▶ WORK INSTRUCTIONS
Images don't belong in the copy. Output the rest of the data exactly.

-----

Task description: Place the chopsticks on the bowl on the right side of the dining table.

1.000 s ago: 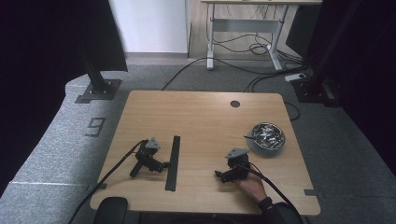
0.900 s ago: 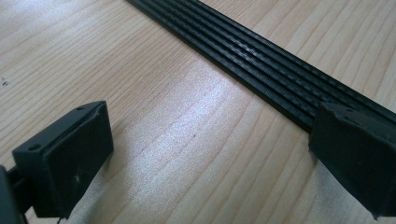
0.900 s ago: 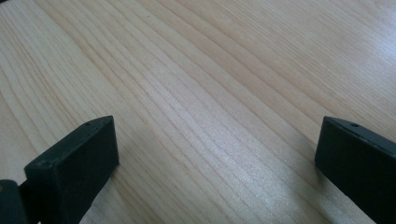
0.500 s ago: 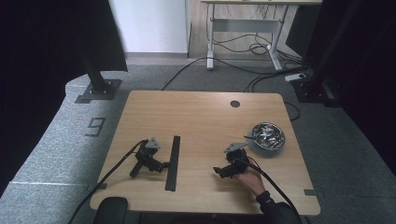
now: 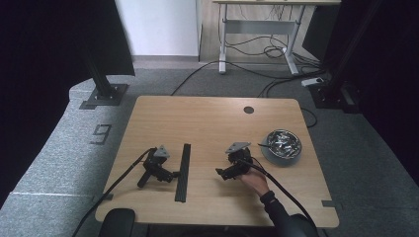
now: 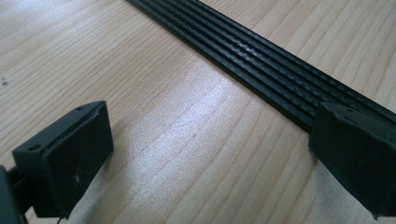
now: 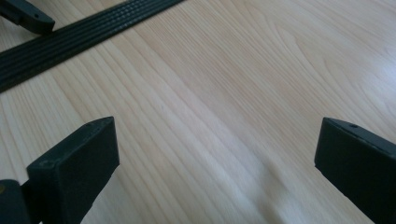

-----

▶ WRITTEN SOLUTION
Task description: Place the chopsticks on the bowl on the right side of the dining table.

1.000 s ago: 
0.900 s ago: 
0.900 s ago: 
0.500 s ago: 
now: 
now: 
now: 

The exercise requires nothing more.